[Dataset records]
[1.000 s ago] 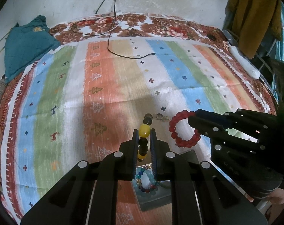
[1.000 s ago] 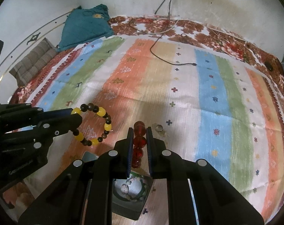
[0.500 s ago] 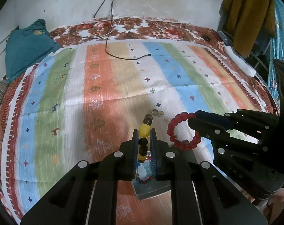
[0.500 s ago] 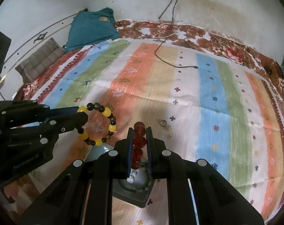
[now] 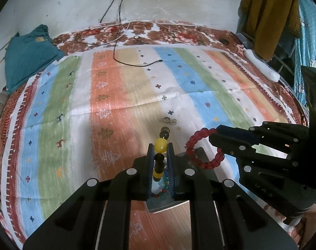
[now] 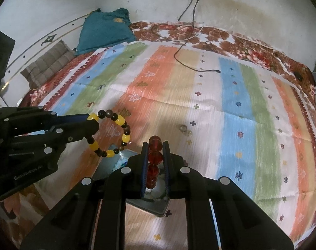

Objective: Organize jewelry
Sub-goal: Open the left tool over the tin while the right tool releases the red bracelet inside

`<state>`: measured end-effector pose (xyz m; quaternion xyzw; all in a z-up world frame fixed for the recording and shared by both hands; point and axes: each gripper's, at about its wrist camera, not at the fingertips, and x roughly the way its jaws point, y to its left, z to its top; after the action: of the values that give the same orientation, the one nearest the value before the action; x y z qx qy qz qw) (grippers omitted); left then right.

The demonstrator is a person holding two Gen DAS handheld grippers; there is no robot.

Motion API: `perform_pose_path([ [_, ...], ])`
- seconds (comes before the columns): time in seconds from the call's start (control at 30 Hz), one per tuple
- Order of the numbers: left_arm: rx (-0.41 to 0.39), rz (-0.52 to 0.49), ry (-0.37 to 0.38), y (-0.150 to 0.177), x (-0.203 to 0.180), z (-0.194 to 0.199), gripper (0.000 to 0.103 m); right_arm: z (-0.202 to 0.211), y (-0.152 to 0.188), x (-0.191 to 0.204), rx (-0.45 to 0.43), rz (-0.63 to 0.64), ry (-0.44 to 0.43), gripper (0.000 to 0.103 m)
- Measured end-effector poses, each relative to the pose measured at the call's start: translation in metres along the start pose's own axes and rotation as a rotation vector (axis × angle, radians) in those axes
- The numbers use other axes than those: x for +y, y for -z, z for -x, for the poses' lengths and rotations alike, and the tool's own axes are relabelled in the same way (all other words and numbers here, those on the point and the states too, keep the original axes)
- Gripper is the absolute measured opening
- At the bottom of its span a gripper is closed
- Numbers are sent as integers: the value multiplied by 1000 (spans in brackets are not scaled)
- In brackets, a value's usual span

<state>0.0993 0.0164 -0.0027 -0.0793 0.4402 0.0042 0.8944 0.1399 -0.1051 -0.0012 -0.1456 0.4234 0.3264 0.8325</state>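
My left gripper (image 5: 160, 145) is shut on a yellow-and-dark bead bracelet (image 5: 160, 145), held edge-on; in the right wrist view the same bracelet (image 6: 124, 123) hangs as a loop from the left gripper (image 6: 92, 123). My right gripper (image 6: 155, 144) is shut on a red bead bracelet (image 6: 155, 156); in the left wrist view the red bracelet (image 5: 194, 160) hangs from the right gripper (image 5: 213, 136). Both bracelets are held above a grey jewelry box (image 5: 201, 156), which holds a blue-bead bracelet (image 5: 165, 180). The box (image 6: 114, 162) is largely hidden by my fingers.
Two small clear rings (image 5: 170, 120) lie on the striped bedspread (image 5: 124, 95) just beyond the box. A black cable (image 5: 137, 62) runs across the far part of the bed. A teal cloth (image 5: 26, 58) lies far left, a white object (image 5: 262, 66) far right.
Both grippers, each still holding its bracelet, have risen and drawn back a little over the box. The view now takes in more of the far wall.
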Motion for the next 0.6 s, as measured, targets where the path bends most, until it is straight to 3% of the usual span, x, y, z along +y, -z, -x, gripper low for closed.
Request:
perform_pose_path([
  [0.4,15,-21,2,15,-8,2,12,3,13,1,17,-13,-4,14],
  [0.5,26,21,0,16,-2,3,14,5,12,-5,13,-42,11,16],
  [0.57,33,26,-12,16,2,2,19,4,12,-10,23,-60,11,32],
  [0.6,34,29,-14,16,3,2,21,3,12,-13,32,-68,14,34],
])
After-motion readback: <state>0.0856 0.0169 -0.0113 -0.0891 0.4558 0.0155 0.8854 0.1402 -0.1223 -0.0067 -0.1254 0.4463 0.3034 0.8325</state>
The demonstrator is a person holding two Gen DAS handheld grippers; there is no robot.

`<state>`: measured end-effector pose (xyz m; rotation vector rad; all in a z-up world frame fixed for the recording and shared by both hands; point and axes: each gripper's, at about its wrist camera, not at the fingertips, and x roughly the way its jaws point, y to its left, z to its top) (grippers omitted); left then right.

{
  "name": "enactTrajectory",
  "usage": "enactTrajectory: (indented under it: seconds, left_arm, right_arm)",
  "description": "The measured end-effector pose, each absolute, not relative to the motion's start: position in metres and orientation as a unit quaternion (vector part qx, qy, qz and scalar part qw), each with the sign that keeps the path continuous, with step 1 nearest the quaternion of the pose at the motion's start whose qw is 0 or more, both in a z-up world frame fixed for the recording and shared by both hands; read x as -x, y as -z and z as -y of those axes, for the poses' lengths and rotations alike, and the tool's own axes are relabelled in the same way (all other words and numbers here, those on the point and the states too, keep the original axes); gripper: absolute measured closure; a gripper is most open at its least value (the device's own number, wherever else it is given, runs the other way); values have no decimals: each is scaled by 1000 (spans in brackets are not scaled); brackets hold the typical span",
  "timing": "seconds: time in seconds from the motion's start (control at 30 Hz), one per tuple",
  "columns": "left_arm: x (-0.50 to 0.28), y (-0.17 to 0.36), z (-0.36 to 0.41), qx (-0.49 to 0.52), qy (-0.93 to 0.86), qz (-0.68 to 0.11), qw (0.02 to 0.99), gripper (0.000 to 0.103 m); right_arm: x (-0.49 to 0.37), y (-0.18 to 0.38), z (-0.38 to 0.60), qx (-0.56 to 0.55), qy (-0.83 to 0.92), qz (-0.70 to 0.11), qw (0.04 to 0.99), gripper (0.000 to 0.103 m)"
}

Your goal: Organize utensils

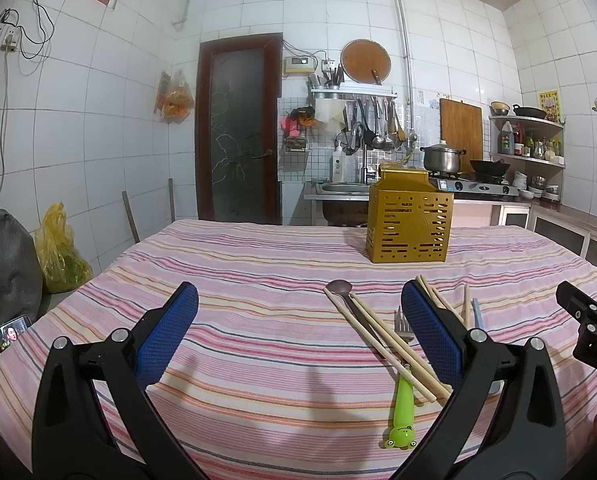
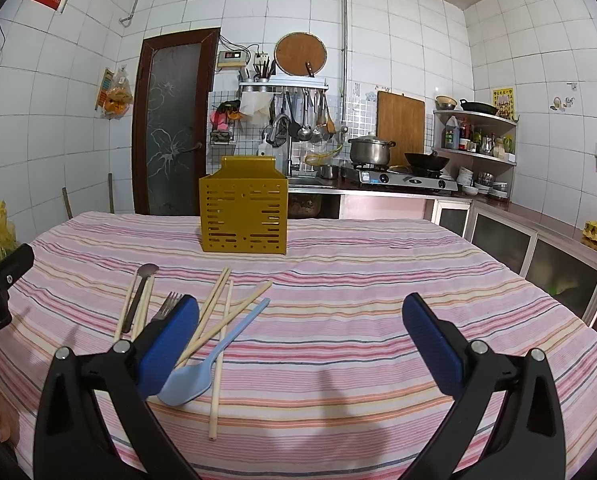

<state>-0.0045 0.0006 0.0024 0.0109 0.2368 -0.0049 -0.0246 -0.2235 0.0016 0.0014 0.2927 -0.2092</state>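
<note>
A yellow slotted utensil holder (image 1: 409, 222) stands upright on the striped tablecloth; it also shows in the right wrist view (image 2: 244, 208). Loose utensils lie in front of it: wooden chopsticks (image 1: 382, 340), a dark metal spoon (image 1: 340, 289), a fork with a green frog handle (image 1: 403, 404). In the right wrist view I see chopsticks (image 2: 218, 312), a light blue plastic spoon (image 2: 202, 372), the dark spoon (image 2: 140, 292) and the fork (image 2: 168, 304). My left gripper (image 1: 298, 304) is open and empty, left of the utensils. My right gripper (image 2: 300, 316) is open and empty, right of them.
The table (image 1: 258, 380) has a pink striped cloth. Behind it are a sink, a gas stove with a pot (image 2: 369, 150), a corner shelf and a dark door (image 1: 238, 132). A yellow bag (image 1: 58, 252) and a phone (image 1: 10, 334) sit at the left.
</note>
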Motion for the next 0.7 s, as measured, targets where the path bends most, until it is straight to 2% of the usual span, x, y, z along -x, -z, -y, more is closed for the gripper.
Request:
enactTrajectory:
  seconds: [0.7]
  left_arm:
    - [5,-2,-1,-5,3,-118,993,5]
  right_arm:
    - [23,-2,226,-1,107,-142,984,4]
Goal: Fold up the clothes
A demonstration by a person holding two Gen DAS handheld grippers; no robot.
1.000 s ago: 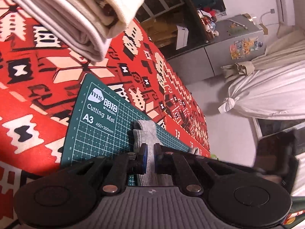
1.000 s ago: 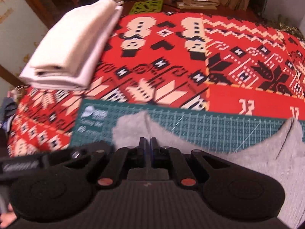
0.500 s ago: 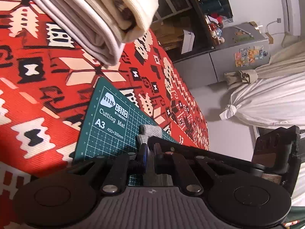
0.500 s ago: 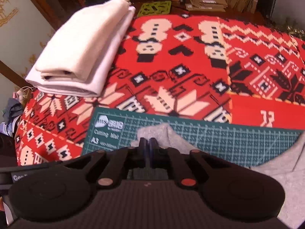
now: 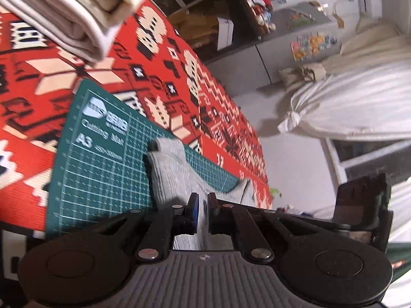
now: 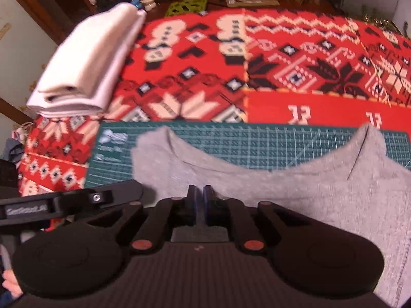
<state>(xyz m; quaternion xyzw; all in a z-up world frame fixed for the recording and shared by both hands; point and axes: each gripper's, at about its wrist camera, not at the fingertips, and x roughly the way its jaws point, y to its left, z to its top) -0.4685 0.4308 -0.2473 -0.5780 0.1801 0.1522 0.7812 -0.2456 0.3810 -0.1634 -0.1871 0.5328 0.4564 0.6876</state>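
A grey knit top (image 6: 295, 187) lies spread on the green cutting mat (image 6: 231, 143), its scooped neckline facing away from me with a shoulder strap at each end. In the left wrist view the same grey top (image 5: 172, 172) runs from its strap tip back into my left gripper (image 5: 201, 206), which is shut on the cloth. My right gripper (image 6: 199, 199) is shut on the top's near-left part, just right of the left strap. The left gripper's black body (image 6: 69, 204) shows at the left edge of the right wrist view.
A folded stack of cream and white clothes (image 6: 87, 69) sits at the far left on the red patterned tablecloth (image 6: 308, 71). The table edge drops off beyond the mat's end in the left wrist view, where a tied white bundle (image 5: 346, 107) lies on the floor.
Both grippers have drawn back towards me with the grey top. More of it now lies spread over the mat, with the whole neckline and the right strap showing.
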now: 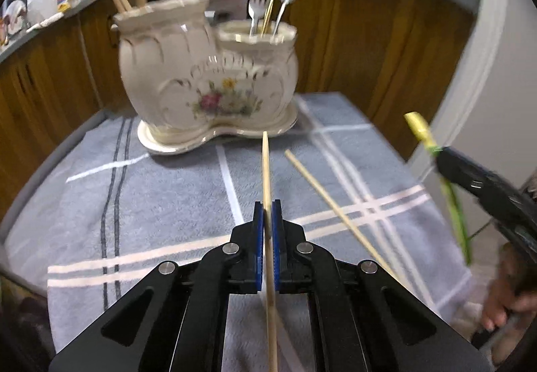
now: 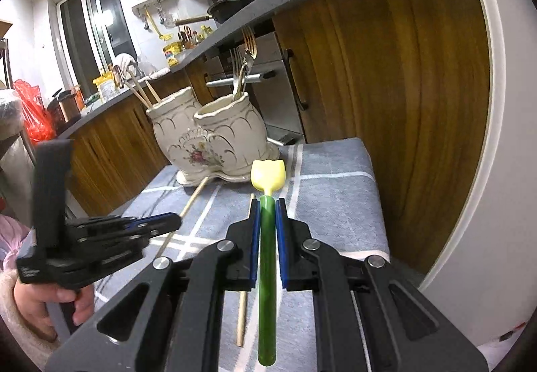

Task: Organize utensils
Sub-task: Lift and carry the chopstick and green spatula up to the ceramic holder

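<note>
Holder (image 1: 208, 76) partly filled; left tongs (image 1: 267, 221) clamped on one chopstick (image 1: 266, 164), right tongs (image 2: 267, 214) clamped on green spoon (image 2: 267, 258), second chopstick (image 1: 322, 194) left on table (image 1: 167, 204).

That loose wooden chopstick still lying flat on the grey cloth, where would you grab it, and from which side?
Grip the loose chopstick near the middle of its shaft, coming down from above with the tongs' fingers straddling it crosswise. It is thin, straight and lies flat on the cloth, so only its two long sides offer a hold. A mid-shaft hold should keep it from tipping. Both tongs look occupied now.
</note>
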A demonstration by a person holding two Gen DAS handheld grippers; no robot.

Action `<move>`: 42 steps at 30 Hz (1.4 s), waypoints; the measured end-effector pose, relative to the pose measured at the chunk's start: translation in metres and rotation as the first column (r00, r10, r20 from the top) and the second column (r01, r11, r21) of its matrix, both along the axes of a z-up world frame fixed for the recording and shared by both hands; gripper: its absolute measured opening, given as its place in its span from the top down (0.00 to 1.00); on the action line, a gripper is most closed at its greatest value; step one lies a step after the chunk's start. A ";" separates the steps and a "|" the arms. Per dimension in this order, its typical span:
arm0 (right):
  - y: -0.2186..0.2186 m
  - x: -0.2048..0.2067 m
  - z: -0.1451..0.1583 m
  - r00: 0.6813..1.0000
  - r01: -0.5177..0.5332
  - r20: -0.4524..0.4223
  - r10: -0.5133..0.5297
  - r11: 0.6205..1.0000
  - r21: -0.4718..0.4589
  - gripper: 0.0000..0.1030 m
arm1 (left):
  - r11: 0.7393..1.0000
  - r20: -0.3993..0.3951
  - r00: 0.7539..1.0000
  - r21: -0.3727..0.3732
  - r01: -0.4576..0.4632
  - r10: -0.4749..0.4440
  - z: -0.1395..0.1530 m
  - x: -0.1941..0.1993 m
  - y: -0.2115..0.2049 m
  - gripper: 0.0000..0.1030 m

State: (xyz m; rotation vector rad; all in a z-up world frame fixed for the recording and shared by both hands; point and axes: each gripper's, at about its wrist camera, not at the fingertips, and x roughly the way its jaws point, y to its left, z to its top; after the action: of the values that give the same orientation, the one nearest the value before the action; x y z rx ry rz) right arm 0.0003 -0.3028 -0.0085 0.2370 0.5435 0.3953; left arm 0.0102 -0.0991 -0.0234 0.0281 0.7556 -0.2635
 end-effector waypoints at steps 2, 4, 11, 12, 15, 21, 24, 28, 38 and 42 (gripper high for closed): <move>0.004 -0.002 0.003 1.000 -0.003 0.020 0.002 1.000 0.015 0.91 | 0.999 0.061 0.998 -0.046 0.024 -0.021 0.009 -0.012 0.012 0.95; 0.009 -0.004 0.006 0.999 -0.007 0.050 0.006 1.000 0.020 0.91 | 0.997 0.116 0.993 -0.069 0.030 -0.022 0.017 -0.021 0.024 0.95; 0.033 0.000 0.025 0.991 -0.045 0.130 0.041 0.998 0.032 0.91 | 0.981 0.337 0.942 -0.182 0.072 -0.007 0.056 -0.033 0.063 0.95; 0.037 0.004 0.030 0.989 -0.052 0.141 0.047 0.998 0.037 0.91 | 0.981 0.356 0.934 -0.179 0.069 -0.001 0.060 -0.033 0.067 0.95; 0.045 0.020 0.046 0.981 -0.062 0.185 0.052 0.997 0.046 0.91 | 0.980 0.418 0.908 -0.185 0.078 0.006 0.074 -0.026 0.074 0.95; 0.063 0.062 0.074 0.961 -0.079 0.271 0.060 0.995 0.059 0.91 | 0.971 0.502 0.865 -0.218 0.098 0.026 0.101 0.012 0.078 0.95; 0.070 0.086 0.085 0.950 -0.097 0.303 0.070 0.993 0.074 0.91 | 0.965 0.518 0.855 -0.240 0.107 0.034 0.113 0.039 0.073 0.95; 0.080 0.117 0.091 0.943 -0.121 0.322 0.087 0.989 0.087 0.91 | 0.960 0.540 0.840 -0.253 0.116 0.041 0.122 0.065 0.066 0.95; 0.090 0.166 0.077 0.945 -0.130 0.313 0.090 0.986 0.109 0.91 | 0.972 0.597 0.798 -0.225 0.070 0.081 0.125 0.112 0.054 0.95; 0.097 0.174 0.073 0.940 -0.119 0.331 0.087 0.990 0.078 0.91 | 0.975 0.617 0.776 -0.223 0.015 0.129 0.128 0.127 0.056 0.95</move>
State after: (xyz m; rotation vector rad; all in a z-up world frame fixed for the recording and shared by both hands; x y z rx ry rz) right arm 0.1742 -0.2061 0.0644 0.2312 0.2093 0.5523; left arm 0.1370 -0.0432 0.1045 -0.1116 0.0479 -0.2555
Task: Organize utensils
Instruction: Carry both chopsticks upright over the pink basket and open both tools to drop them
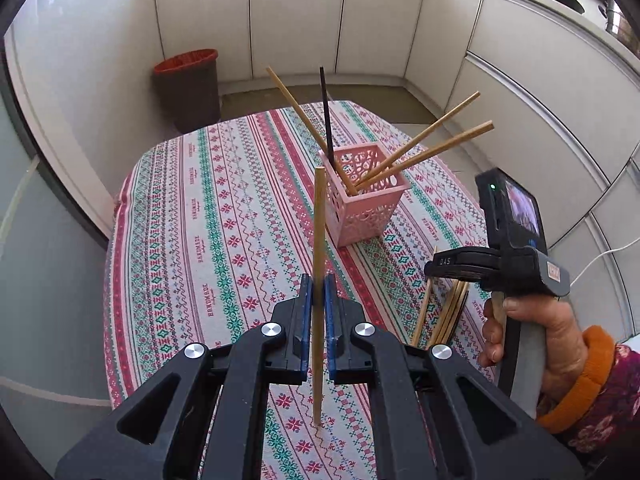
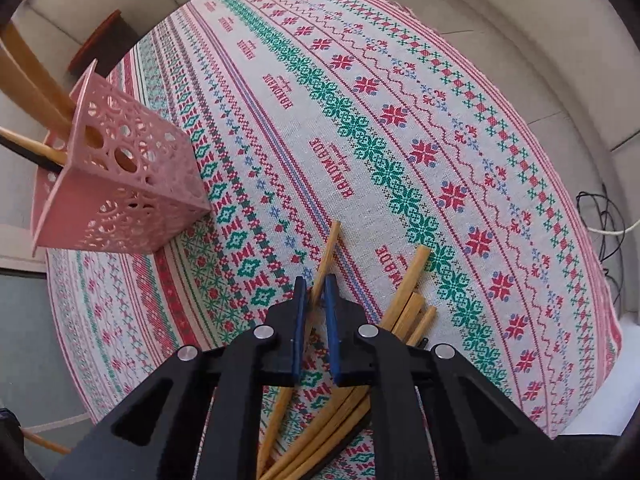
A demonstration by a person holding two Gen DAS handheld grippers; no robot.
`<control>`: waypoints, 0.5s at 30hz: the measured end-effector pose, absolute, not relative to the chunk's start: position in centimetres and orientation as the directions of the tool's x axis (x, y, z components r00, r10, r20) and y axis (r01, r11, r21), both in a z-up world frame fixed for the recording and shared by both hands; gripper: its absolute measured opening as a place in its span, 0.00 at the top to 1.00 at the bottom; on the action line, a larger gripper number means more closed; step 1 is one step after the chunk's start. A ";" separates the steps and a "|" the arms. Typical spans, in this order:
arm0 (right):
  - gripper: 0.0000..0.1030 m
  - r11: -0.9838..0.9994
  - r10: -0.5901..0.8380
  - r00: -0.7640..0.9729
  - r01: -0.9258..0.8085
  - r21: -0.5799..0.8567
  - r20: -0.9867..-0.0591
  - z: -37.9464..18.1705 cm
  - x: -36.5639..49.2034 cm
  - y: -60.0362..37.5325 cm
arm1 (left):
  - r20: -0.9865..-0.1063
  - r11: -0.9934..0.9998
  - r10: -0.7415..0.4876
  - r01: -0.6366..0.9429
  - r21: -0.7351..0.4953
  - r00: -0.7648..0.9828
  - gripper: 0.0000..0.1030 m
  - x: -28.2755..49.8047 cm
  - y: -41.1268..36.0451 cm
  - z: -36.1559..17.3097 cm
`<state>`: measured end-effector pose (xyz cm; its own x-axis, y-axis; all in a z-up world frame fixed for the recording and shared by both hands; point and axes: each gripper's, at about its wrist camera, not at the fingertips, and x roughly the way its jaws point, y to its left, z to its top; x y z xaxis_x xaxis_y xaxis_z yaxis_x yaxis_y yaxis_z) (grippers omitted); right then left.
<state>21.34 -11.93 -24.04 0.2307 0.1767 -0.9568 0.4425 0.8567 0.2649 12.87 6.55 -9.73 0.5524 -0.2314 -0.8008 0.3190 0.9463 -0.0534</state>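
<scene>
My left gripper [image 1: 318, 290] is shut on a wooden chopstick [image 1: 319, 240] and holds it upright above the tablecloth. A pink lattice holder [image 1: 366, 196] stands beyond it with three wooden chopsticks and one black one leaning in it. My right gripper [image 2: 316, 292] is low over the table with its jaws nearly shut around a single wooden chopstick [image 2: 326, 256] lying there. A pile of loose wooden chopsticks [image 2: 404, 308] lies just right of it. The holder [image 2: 120, 184] shows at the left in the right wrist view. The right gripper's body [image 1: 516, 256] shows at the right in the left wrist view.
A patterned tablecloth [image 1: 224, 216] covers the table. A dark bin with a red rim [image 1: 188, 88] stands on the floor beyond the far left corner. Cables [image 2: 604, 224] lie on the floor off the right edge.
</scene>
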 end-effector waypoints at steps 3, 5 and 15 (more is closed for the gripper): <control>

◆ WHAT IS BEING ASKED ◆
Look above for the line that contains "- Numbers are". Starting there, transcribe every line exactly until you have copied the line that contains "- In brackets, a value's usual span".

◆ RESULT FOR THIS TASK ◆
- Numbers are sent as integers: the value multiplied by 1000 (spans in brackets are not scaled)
- In brackets, a value's usual span

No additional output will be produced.